In [1]:
%%capture
%pip install unsloth
%pip uninstall unsloth -y && pip install --upgrade --no-cache-dir --no-deps git+https://github.com/unslothai/unsloth.git

%pip install wandb

In [3]:
import os
from dotenv import load_dotenv
load_dotenv()

from huggingface_hub import login

!wandb login os.getenv('WANDB_API')
login(os.getenv('HUGGINGFACE_TOKEN'))

zsh:1: unknown file attribute: B


### Load the model

In [4]:
from unsloth import FastLanguageModel
import torch

max_seq_length = 2048
dtype = None
load_in_4bit = True

model, tokenizer = FastLanguageModel.from_pretrained(
    model_name = "meta-llama/Llama-3.2-1B-Instruct",
    max_seq_length = max_seq_length,
    dtype = dtype,
    load_in_4bit = load_in_4bit,
)

🦥 Unsloth: Will patch your computer to enable 2x faster free finetuning.
🦥 Unsloth Zoo will now patch everything to make training faster!
==((====))==  Unsloth 2025.3.14: Fast Llama patching. Transformers: 4.49.0.
   \\   /|    Tesla T4. Num GPUs = 1. Max memory: 14.748 GB. Platform: Linux.
O^O/ \_/ \    Torch: 2.6.0+cu124. CUDA: 7.5. CUDA Toolkit: 12.4. Triton: 3.2.0
\        /    Bfloat16 = FALSE. FA [Xformers = 0.0.29.post3. FA2 = False]
 "-____-"     Free license: http://github.com/unslothai/unsloth
Unsloth: Fast downloading is enabled - ignore downloading bars which are red colored!

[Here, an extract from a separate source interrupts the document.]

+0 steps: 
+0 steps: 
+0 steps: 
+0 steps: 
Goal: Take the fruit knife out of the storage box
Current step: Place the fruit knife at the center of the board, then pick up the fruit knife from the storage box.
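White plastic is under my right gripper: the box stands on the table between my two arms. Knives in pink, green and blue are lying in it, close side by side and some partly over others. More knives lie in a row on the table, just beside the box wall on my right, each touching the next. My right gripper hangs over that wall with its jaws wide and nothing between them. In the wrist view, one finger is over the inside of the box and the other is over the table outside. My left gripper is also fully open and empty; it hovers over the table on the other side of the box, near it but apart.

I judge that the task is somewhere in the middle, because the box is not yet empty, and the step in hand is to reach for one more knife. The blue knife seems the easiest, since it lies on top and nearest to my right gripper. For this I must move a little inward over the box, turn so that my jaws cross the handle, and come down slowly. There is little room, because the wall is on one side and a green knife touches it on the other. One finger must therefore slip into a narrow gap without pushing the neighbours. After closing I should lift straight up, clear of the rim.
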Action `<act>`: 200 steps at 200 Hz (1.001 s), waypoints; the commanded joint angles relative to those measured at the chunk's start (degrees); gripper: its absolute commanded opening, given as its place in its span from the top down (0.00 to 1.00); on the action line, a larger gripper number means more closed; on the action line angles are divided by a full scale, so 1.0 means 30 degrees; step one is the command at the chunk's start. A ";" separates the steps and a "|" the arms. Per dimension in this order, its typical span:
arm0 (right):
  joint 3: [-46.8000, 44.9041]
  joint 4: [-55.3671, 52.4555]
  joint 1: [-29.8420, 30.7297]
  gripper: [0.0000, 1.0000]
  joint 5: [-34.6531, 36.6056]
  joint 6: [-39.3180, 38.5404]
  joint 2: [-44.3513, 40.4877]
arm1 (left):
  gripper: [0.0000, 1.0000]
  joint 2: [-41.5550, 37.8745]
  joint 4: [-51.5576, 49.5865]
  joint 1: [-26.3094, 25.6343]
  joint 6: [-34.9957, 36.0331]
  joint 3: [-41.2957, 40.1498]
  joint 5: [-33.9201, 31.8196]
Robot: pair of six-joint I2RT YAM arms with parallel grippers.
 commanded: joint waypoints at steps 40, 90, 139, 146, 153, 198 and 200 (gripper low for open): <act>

### Create trainable LoRA params

In [8]:
model = FastLanguageModel.get_peft_model(
    model,
    r = 16,
    target_modules = ["q_proj", "k_proj", "v_proj", "o_proj",
                      "gate_proj", "up_proj", "down_proj",],
    lora_alpha = 16,
    lora_dropout = 0,
    bias = "none",
    use_gradient_checkpointing = "unsloth",
    random_state = 3407,
    use_rslora = False,
    loftq_config = None,
)

Unsloth 2025.3.14 patched 16 layers with 16 QKV layers, 16 O layers and 16 MLP layers.


### Dataset preparation

In [9]:
from datasets import load_dataset
train_dataset = load_dataset("json", data_files="data/train_dataset.json", split="train")
eval_dataset = load_dataset("json", data_files="data/eval_dataset.json", split="train")

In [10]:
print(train_dataset.column_names)
print(eval_dataset.column_names)

['input', 'output']
['input', 'output']


In [11]:
from src.utils import generate_prompt, generate_and_tokenize_prompt
generate_prompt(train_dataset[0], train=True)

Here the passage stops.